_TASK REQUIREMENTS:_
If a line of the listing contains the string "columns", return that line.

_EXTRACTED ENTRIES:_

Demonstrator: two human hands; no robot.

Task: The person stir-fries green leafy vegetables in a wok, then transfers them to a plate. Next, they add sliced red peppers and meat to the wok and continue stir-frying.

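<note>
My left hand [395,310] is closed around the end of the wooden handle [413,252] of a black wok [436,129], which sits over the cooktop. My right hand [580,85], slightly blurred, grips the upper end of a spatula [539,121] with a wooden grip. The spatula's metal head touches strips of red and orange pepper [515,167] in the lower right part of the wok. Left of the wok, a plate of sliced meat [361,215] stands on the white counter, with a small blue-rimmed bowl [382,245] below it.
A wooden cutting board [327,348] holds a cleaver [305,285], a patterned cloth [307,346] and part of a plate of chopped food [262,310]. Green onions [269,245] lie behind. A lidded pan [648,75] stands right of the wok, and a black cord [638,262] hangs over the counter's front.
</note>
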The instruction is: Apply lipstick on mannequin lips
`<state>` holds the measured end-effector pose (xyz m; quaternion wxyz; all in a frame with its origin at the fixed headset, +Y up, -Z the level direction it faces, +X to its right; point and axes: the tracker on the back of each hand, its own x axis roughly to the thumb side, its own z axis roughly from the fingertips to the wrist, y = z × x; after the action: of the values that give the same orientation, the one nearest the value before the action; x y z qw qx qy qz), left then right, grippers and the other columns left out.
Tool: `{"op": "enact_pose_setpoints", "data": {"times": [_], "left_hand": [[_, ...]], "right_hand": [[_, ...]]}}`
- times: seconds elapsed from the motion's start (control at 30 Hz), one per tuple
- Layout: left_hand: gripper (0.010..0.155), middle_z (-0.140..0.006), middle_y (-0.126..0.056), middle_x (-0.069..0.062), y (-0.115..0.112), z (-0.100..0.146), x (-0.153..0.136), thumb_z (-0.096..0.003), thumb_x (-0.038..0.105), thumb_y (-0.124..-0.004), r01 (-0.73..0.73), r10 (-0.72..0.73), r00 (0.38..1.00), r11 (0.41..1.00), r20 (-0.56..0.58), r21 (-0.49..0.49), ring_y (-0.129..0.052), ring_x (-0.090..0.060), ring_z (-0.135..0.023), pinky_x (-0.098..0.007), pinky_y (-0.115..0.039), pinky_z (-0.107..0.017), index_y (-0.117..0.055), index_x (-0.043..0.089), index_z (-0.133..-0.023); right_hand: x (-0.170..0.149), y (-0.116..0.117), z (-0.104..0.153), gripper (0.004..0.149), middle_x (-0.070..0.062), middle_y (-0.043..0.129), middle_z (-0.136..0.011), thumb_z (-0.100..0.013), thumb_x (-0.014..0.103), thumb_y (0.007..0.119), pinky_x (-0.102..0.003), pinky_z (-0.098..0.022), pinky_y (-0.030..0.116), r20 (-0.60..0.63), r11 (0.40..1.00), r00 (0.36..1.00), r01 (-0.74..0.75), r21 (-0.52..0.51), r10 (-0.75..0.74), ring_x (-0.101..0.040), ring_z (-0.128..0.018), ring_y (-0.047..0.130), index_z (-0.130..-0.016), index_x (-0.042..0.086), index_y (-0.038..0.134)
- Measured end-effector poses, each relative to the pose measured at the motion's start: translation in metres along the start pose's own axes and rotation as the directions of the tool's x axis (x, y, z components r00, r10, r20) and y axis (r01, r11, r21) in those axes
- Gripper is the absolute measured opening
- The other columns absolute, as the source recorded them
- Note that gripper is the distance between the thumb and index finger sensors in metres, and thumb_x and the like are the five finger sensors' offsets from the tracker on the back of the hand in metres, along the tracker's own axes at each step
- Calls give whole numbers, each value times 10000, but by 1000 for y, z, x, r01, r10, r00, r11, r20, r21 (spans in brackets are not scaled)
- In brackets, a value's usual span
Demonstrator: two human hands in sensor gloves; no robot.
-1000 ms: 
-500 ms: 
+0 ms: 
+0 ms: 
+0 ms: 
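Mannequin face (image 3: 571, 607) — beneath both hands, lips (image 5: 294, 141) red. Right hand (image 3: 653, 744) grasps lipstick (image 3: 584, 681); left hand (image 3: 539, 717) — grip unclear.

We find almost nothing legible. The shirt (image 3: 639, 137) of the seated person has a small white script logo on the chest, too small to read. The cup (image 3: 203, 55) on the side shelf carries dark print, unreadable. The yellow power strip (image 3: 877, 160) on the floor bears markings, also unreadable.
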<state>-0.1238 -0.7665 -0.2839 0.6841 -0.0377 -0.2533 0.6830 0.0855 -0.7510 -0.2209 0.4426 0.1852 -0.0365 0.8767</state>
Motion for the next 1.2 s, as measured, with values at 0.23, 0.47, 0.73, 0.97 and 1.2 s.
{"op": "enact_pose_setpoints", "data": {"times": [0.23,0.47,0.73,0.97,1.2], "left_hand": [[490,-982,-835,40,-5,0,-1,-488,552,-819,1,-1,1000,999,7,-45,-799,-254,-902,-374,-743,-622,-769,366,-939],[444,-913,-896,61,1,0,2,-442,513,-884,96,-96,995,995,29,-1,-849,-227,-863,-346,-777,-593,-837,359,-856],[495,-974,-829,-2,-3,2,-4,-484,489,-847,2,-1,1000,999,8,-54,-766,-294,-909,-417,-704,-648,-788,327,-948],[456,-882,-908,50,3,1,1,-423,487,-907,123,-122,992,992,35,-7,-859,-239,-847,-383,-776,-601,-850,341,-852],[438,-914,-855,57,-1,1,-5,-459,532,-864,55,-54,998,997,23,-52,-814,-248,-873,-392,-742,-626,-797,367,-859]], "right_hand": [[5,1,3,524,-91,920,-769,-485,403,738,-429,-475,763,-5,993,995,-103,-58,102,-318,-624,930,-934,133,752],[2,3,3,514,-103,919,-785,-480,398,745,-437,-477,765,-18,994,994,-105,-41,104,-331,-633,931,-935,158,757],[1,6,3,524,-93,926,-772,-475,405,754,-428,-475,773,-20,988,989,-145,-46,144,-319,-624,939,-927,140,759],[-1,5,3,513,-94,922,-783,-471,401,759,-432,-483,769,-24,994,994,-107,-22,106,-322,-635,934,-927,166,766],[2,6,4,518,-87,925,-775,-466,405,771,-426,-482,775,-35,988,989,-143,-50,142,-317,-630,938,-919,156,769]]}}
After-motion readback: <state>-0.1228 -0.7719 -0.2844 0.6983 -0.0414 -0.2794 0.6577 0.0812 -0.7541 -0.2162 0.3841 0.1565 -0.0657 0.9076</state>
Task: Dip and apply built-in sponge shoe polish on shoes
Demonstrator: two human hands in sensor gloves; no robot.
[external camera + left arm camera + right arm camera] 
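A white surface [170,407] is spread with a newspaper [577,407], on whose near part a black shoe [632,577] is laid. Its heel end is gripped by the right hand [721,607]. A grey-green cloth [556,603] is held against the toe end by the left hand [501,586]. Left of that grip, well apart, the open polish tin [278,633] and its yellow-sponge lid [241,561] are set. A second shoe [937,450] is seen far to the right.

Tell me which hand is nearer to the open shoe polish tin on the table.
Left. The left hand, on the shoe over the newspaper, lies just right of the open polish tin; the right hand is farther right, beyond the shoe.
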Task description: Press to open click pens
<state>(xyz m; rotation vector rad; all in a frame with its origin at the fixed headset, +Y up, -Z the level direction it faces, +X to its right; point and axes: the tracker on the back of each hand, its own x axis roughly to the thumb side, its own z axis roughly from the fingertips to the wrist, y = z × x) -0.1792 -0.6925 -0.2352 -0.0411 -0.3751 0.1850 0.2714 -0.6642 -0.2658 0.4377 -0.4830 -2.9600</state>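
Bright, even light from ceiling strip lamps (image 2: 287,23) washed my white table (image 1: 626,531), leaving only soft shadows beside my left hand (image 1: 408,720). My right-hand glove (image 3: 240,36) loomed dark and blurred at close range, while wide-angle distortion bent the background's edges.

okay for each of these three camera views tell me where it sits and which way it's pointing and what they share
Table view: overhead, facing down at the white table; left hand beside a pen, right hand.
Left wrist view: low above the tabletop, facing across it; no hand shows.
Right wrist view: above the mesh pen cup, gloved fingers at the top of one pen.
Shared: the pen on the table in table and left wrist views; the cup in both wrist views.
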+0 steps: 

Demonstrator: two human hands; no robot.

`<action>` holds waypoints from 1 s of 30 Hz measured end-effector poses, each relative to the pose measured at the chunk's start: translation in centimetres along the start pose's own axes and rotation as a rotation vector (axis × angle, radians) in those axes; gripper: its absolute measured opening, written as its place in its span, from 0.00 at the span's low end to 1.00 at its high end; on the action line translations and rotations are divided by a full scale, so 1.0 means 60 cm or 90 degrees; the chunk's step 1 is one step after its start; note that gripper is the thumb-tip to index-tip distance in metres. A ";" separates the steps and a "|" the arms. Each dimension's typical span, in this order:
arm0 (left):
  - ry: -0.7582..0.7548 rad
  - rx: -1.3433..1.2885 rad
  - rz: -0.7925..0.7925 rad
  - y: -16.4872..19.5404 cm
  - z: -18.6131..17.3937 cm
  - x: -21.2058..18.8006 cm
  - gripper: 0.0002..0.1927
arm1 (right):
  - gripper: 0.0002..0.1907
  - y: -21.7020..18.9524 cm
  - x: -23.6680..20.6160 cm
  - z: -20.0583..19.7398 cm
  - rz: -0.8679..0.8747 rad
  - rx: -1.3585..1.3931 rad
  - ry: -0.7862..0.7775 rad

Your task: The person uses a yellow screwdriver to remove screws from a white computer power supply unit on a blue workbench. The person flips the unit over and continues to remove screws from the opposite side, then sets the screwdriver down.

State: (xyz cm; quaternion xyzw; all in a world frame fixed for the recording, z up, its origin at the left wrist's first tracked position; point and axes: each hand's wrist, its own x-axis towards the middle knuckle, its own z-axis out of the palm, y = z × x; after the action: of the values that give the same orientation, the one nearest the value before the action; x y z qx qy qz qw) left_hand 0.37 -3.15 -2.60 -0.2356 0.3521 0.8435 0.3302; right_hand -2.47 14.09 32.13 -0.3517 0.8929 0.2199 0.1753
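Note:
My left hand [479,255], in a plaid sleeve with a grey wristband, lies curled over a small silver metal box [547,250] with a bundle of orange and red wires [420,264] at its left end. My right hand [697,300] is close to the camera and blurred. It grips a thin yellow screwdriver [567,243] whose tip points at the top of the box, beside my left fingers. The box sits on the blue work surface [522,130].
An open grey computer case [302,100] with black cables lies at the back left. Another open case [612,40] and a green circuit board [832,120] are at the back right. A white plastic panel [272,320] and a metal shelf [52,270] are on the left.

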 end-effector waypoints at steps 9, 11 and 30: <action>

_EXERCISE RESULT:_
`<state>` holds the measured end-effector pose (xyz m; quaternion wxyz; all in a frame with its origin at the fixed headset, +Y up, -Z the level direction it faces, +X to its right; point and axes: the tracker on the back of each hand, its own x axis roughly to the thumb side, its own z axis roughly from the fingertips to the wrist, y = z × x; after the action: of the values that give the same orientation, the one nearest the value before the action; x y z qw qx qy qz), left then right, grippers and the other columns left out.
- The other columns absolute, as the source recorded them

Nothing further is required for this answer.